PROBLEM DESCRIPTION: Determine how many lines in the entries below include the word "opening", and reply with that number alone.

Source records:
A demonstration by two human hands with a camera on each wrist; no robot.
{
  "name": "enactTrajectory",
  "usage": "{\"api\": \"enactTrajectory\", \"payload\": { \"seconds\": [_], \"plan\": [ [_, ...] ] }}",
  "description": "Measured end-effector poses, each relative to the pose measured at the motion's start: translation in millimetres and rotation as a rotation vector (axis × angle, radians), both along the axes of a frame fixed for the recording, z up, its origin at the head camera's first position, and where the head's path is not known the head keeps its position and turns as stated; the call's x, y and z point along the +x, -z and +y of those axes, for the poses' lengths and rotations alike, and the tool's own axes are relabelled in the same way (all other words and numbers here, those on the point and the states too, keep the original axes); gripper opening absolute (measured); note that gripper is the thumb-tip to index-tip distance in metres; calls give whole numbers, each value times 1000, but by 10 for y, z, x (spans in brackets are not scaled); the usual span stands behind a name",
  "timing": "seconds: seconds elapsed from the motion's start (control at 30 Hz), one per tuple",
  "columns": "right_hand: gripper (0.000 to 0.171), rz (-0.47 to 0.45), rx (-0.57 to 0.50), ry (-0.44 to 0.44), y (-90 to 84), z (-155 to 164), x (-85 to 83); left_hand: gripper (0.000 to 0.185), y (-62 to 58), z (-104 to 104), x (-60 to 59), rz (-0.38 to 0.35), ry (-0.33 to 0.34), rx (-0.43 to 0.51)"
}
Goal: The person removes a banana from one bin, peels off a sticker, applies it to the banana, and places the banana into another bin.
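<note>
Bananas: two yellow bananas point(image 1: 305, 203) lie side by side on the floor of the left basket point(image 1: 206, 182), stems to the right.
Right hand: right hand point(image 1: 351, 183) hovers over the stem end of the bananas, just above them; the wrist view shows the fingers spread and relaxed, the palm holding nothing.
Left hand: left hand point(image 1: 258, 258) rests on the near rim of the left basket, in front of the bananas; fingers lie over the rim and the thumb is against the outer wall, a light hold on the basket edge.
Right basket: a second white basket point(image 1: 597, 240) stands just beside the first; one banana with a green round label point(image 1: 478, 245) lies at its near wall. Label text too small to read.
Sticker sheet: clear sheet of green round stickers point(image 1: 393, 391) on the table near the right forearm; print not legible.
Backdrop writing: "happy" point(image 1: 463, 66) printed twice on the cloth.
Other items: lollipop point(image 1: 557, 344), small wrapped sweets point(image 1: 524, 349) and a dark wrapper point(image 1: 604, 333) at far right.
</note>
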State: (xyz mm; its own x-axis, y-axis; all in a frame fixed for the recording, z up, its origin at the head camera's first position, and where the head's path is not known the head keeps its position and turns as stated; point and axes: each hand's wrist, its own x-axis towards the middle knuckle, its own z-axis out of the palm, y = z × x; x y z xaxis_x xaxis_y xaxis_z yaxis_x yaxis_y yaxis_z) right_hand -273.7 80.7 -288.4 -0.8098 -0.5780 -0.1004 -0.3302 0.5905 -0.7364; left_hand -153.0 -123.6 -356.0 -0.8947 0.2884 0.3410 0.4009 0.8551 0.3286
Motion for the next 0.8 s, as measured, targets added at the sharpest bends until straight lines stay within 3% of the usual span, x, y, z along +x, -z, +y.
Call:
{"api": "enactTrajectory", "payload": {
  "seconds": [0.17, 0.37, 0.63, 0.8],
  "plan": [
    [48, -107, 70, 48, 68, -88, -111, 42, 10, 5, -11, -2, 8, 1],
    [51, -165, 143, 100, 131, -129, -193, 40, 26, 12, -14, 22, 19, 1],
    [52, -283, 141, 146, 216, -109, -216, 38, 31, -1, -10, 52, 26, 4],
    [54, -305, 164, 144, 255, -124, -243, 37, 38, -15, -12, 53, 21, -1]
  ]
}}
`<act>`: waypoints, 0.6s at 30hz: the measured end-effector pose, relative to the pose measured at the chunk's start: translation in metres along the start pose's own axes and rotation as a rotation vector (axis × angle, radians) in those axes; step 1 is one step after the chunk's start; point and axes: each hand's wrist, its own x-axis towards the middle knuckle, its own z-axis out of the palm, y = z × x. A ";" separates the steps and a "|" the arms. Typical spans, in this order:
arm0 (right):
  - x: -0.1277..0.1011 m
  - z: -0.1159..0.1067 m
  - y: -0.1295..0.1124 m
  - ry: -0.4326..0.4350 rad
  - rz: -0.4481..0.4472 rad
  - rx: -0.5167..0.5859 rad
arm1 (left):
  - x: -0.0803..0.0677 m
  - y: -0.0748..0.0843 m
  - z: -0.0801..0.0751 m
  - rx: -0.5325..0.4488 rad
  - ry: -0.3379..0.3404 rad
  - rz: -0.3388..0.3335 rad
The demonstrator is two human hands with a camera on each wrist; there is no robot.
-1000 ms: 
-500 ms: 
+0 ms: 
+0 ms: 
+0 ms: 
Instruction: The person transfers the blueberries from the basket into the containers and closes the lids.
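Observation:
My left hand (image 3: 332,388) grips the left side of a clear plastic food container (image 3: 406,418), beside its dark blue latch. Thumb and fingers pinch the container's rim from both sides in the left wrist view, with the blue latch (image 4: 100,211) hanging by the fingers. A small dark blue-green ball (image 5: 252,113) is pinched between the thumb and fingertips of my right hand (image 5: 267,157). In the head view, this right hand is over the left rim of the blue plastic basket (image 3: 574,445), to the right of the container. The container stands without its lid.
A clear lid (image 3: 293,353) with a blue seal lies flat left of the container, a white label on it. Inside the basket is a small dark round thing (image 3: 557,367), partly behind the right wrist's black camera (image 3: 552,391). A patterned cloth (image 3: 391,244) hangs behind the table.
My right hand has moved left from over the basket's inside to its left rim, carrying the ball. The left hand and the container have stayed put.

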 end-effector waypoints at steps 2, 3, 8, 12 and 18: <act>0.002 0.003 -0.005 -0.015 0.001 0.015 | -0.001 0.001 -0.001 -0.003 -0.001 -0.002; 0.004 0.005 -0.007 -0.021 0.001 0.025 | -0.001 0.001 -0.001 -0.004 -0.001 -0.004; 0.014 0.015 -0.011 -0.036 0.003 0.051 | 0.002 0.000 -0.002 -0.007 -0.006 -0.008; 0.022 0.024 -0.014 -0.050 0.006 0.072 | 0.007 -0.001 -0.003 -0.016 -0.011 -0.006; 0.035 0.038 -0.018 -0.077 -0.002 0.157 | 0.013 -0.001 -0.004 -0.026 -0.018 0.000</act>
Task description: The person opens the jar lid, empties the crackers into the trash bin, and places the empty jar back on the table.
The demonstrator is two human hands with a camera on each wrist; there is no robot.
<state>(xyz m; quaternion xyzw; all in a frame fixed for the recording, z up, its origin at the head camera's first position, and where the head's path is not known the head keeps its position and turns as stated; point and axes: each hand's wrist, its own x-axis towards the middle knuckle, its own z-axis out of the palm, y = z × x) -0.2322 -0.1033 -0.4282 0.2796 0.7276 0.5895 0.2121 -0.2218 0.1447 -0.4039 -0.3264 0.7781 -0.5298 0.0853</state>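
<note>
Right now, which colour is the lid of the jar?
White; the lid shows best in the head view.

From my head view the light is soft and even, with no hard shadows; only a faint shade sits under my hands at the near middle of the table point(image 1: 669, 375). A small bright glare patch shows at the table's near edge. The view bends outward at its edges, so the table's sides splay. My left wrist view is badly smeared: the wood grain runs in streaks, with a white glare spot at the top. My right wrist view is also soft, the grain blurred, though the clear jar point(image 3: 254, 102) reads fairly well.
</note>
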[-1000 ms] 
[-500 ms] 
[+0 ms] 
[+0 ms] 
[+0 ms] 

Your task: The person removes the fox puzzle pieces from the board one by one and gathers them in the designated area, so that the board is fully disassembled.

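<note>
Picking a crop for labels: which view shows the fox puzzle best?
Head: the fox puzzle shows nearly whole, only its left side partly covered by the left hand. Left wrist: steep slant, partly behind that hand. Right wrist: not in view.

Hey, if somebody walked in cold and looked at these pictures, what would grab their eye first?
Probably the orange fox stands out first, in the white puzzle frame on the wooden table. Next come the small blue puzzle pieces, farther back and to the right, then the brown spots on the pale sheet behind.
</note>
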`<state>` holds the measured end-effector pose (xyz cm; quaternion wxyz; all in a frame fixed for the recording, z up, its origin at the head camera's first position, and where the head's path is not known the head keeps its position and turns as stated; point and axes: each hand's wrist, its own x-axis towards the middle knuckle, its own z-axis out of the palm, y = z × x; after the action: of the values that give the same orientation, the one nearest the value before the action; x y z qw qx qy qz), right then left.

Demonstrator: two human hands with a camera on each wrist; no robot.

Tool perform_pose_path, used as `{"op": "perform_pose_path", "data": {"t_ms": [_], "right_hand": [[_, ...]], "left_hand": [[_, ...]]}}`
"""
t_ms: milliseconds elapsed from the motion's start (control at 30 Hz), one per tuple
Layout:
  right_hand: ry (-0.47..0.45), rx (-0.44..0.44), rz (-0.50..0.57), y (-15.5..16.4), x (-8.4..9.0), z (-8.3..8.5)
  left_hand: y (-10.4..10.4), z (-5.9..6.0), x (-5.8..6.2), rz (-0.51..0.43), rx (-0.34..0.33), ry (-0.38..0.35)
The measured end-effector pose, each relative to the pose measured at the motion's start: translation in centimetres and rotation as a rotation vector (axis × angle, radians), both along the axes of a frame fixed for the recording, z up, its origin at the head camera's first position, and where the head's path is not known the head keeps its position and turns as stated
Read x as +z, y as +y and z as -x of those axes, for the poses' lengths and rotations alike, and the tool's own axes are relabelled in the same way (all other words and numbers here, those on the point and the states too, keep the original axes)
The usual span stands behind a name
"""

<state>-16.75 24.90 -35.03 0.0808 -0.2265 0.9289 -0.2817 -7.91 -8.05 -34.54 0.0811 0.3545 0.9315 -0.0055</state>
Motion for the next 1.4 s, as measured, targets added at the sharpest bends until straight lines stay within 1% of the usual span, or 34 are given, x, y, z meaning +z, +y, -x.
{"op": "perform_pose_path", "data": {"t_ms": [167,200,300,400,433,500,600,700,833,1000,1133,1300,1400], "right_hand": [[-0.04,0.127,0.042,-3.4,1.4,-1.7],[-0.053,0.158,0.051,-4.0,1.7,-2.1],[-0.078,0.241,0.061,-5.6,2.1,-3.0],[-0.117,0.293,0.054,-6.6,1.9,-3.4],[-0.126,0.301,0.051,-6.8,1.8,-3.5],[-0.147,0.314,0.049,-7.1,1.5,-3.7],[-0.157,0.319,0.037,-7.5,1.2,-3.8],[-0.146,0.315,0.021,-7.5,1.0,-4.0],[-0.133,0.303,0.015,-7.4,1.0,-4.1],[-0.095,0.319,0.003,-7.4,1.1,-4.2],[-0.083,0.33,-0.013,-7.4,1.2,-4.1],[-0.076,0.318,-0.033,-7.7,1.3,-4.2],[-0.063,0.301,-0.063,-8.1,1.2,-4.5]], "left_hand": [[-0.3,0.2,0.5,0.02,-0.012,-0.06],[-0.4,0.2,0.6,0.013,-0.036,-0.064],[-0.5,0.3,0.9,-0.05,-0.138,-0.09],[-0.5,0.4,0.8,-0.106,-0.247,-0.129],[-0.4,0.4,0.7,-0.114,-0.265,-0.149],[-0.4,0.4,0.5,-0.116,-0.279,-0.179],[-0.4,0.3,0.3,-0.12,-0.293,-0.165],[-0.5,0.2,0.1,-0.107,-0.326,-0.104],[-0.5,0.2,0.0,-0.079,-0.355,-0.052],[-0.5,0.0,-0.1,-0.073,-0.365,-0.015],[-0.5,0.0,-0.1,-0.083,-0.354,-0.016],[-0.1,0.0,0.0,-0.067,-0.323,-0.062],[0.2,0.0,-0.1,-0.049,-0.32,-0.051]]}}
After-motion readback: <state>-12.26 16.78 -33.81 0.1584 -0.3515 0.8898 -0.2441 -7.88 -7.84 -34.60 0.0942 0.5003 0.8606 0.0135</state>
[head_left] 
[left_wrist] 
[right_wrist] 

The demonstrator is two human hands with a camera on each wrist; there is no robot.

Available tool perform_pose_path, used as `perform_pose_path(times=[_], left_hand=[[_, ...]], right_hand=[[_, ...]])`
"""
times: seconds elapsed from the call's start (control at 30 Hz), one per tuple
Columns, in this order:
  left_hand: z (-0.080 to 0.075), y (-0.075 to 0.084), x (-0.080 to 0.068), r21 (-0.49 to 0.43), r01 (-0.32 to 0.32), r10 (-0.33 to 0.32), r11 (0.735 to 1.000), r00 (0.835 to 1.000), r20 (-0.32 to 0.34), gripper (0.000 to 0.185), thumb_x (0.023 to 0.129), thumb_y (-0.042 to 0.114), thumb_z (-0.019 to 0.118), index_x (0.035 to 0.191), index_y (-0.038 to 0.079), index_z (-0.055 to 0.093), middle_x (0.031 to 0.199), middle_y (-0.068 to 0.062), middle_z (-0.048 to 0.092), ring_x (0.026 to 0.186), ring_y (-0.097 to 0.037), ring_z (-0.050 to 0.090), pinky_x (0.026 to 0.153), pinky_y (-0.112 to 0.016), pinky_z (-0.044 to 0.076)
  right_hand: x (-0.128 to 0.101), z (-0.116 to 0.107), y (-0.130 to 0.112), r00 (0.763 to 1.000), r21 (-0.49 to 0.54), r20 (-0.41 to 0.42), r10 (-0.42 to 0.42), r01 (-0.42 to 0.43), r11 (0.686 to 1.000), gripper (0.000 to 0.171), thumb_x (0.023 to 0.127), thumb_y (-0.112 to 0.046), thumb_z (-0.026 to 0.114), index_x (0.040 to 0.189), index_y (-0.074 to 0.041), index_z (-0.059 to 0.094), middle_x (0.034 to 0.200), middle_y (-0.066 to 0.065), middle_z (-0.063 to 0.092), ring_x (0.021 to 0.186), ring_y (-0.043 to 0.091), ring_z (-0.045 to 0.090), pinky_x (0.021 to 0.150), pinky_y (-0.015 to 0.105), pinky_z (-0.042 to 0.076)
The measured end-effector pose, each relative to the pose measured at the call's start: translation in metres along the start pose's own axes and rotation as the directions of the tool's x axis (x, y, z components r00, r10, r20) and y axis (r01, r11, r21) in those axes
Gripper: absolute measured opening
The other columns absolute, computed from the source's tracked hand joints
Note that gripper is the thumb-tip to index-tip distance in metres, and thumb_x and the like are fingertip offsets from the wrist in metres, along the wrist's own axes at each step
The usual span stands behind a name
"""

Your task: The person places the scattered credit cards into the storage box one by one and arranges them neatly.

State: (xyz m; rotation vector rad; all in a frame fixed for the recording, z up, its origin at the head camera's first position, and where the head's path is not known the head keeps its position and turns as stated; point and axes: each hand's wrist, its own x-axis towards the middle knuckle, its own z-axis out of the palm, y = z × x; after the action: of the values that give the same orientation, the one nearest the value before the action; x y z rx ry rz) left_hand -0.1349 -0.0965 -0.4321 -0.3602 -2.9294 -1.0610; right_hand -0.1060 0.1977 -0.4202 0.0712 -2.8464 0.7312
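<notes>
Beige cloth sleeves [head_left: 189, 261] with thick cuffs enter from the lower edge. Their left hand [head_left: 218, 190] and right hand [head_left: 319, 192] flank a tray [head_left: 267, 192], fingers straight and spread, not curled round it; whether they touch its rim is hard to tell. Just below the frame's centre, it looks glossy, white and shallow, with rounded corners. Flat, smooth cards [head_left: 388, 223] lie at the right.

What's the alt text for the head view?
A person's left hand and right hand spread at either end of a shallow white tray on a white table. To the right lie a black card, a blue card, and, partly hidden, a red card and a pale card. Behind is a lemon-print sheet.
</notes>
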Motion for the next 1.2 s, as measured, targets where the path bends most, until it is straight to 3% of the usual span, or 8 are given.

RESULT OF THIS TASK: 2